Theorem 1 (Lower bound on maximum degree of induced subgraphs of hypercube) Let {E} be a set of at least {2^{n-1}+1} vertices in {Q_n}. Then there is a vertex in {E} that is adjacent (in {Q_n}) to at least {\sqrt{n}} other vertices in {E}.

The bound {\sqrt{n}} (or more precisely, {\lceil \sqrt{n} \rceil}) is completely sharp, as shown by Chung, Furedi, Graham, and Seymour; we describe this example below the fold. When combined with earlier reductions of Gotsman-Linial and Nisan-Szegedy; we give these below the fold also.

Let {A = (a_{vw})_{v,w \in ({\bf Z}/2{\bf Z})^n}} be the adjacency matrix of {Q_n} (where we index the rows and columns directly by the vertices in {({\bf Z}/2{\bf Z})^n}, rather than selecting some enumeration {1,\dots,2^n}), thus {a_{vw}=1} when {w = v+e_i} for some {i=1,\dots,n}, and {a_{vw}=0} otherwise. The above theorem then asserts that if {E} is a set of at least {2^{n-1}+1} vertices, then the {E \times E} minor {(a_{vw})_{v,w \in E}} of {A} has a row (or column) that contains at least {\sqrt{n}} non-zero entries.

The key step to prove this theorem is the construction of rather curious variant {\tilde A} of the adjacency matrix {A}:

Proposition 2 There exists a {({\bf Z}/2{\bf Z})^n \times ({\bf Z}/2{\bf Z})^n} matrix {\tilde A = (\tilde a_{vw})_{v,w \in ({\bf Z}/2{\bf Z})^n}} which is entrywise dominated by {A} in the sense that

\displaystyle  |\tilde a_{vw}| \leq a_{vw} \hbox{ for all } v,w \in ({\bf Z}/2{\bf Z})^n \ \ \ \ \ (1)

and such that {\tilde A} has {\sqrt{n}} as an eigenvalue with multiplicity {2^{n-1}}.

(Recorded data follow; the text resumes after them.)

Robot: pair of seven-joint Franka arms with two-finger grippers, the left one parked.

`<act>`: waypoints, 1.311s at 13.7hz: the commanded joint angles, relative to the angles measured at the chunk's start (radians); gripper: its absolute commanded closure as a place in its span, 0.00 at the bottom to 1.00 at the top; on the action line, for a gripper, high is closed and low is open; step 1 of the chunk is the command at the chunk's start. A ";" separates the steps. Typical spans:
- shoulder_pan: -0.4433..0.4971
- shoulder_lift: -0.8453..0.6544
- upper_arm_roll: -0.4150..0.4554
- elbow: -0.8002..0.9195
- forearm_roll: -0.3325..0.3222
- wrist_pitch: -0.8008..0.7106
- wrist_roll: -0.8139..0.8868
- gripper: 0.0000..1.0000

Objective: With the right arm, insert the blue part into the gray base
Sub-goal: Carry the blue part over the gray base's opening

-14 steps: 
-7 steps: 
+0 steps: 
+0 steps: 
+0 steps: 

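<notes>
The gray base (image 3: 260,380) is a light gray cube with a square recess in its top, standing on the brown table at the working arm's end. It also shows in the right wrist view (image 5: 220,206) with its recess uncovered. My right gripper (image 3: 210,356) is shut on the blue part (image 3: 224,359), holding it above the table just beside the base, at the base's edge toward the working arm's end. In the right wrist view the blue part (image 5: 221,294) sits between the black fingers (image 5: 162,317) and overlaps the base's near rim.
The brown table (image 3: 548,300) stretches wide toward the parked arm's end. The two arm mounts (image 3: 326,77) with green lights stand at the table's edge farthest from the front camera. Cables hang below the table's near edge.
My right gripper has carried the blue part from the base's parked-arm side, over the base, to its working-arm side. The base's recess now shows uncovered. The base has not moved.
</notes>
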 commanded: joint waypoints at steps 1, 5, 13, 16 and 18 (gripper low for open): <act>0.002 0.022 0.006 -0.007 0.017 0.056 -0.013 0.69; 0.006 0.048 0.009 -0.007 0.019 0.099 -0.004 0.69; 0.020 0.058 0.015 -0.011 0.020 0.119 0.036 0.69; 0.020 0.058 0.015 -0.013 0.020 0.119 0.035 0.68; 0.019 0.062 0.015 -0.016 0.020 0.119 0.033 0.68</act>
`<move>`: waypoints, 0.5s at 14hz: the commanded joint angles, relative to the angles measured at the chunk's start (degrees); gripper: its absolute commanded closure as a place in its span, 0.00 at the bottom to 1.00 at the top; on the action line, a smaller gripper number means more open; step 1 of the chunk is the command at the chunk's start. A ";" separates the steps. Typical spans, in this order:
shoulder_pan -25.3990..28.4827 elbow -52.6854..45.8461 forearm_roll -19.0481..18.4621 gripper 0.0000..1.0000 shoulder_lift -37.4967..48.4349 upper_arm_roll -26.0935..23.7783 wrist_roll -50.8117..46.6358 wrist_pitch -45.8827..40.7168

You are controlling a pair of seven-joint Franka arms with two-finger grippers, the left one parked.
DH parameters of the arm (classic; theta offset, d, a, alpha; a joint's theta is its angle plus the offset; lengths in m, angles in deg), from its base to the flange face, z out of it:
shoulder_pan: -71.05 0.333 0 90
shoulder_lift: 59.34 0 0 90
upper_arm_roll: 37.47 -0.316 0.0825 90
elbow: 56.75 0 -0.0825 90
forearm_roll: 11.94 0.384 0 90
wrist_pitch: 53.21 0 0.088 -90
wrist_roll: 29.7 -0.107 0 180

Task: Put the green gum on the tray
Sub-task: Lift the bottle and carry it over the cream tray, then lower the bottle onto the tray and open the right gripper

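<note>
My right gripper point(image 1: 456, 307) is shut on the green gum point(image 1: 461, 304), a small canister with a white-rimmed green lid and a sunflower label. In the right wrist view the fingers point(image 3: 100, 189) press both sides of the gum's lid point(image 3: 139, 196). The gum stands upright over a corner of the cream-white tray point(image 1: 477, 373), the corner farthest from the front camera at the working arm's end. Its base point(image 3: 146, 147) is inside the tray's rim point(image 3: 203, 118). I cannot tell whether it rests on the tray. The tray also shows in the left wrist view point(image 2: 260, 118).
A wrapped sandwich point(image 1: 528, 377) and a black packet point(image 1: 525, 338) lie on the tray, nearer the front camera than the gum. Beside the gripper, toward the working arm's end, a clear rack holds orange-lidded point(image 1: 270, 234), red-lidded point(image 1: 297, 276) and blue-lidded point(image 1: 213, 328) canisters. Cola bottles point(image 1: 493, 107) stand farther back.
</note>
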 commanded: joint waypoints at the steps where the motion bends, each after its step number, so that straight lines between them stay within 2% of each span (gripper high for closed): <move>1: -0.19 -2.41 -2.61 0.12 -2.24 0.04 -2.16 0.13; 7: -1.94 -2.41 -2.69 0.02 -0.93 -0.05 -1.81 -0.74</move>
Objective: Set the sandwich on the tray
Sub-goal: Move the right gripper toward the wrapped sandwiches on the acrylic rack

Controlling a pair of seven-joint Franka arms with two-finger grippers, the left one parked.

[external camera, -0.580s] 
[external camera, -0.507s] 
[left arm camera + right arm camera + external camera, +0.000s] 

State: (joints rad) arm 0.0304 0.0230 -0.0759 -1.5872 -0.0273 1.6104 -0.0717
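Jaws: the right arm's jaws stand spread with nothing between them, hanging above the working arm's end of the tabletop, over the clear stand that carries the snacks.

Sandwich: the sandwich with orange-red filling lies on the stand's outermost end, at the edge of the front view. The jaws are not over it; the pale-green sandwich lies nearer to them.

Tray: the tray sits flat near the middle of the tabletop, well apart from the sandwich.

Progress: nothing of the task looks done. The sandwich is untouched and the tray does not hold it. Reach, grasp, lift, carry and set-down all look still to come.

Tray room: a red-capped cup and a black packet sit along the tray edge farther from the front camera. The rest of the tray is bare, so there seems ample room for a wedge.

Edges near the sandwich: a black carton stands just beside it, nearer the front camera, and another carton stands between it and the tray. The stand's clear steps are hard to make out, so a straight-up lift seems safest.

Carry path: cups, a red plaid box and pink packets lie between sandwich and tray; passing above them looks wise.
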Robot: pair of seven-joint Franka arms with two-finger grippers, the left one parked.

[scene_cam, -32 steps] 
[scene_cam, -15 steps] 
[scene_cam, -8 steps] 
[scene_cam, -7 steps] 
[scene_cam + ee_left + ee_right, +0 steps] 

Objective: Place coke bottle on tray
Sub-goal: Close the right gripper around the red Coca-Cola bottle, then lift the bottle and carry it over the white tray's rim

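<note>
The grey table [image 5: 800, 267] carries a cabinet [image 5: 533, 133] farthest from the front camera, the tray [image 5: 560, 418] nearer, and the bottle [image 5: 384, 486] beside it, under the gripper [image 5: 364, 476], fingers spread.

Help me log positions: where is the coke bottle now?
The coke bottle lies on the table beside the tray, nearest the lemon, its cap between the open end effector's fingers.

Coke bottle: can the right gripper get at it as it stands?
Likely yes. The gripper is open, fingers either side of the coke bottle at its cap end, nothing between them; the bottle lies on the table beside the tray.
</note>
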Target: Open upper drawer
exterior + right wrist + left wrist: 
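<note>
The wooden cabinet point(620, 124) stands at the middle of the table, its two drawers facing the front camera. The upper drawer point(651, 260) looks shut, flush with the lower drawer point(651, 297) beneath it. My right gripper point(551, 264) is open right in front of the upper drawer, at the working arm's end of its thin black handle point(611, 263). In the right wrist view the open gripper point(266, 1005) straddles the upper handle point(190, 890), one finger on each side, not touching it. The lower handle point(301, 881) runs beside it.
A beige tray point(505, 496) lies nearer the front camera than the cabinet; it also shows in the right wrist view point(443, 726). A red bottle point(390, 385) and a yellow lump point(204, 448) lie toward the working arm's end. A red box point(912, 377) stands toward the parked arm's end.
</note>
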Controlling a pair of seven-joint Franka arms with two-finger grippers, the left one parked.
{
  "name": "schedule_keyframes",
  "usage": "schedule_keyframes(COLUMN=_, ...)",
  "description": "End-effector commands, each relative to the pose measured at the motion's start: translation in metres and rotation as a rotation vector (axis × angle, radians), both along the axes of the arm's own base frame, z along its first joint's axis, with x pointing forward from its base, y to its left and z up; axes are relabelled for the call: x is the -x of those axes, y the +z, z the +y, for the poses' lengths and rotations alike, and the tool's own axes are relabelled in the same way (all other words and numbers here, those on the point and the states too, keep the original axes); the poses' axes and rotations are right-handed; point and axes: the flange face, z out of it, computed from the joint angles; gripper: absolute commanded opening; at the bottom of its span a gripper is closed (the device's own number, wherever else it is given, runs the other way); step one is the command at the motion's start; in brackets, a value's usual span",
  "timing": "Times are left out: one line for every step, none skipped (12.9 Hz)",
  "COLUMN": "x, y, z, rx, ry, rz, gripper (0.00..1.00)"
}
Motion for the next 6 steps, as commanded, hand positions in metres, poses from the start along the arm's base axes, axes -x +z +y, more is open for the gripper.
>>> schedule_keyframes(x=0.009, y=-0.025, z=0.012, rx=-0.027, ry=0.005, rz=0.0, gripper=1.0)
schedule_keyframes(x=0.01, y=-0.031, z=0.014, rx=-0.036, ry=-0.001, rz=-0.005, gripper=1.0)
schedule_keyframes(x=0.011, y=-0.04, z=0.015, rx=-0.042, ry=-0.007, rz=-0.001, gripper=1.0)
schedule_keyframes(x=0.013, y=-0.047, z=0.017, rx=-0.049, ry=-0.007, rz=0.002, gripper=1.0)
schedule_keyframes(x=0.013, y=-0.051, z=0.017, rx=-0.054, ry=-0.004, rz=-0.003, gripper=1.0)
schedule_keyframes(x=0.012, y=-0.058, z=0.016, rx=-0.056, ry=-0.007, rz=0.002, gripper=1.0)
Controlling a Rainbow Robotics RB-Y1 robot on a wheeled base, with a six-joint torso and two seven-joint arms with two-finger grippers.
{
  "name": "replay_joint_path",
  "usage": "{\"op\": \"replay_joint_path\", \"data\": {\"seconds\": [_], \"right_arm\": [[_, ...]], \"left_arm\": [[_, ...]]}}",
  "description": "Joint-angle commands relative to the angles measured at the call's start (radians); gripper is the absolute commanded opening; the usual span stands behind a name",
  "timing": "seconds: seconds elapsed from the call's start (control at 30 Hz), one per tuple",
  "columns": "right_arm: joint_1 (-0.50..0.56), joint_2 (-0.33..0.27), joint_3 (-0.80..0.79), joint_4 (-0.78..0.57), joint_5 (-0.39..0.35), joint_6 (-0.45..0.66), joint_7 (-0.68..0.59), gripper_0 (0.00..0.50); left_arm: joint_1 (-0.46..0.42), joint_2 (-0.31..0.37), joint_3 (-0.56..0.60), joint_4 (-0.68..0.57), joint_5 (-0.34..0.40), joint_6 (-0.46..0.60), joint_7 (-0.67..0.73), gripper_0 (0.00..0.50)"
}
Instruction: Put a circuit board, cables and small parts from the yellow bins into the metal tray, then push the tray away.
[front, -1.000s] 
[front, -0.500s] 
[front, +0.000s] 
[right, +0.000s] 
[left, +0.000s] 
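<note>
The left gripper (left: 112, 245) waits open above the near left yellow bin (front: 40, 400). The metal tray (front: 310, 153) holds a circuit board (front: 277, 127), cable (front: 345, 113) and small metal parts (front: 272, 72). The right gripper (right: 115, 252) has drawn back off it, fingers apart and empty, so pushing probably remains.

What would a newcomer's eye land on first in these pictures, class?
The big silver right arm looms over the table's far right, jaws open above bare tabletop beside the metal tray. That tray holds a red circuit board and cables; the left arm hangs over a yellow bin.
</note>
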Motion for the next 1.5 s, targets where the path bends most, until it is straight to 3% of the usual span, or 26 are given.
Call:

Assuming this proposition, the proof of Theorem 1 can now be quickly concluded. If we view {\tilde A} as a linear operator on the {2^n}-dimensional space {\ell^2(({\bf Z}/2{\bf Z})^n)} of functions of {({\bf Z}/2{\bf Z})^n}, then by hypothesis this space has a {2^{n-1}}-dimensional subspace {V} on which {\tilde A} acts by multiplication by {\sqrt{n}}. If {E} is a set of at least {2^{n-1}+1} vertices in {Q_n}, then the space {\ell^2(E)} of functions on {E} has codimension at most {2^{n-1}-1} in {\ell^2(({\bf Z}/2{\bf Z})^n)}, and hence intersects {V} non-trivially. Thus the {E \times E} minor {\tilde A_E} of {\tilde A} also has {\sqrt{n}} as an eigenvalue (this can also be derived from the Cauchy interlacing inequalities), and in particular this minor has operator norm at least {\sqrt{n}}. By Schur’s test, this implies that one of the rows or columns of this matrix has absolute values summing to at least {\sqrt{n}}, giving the claim.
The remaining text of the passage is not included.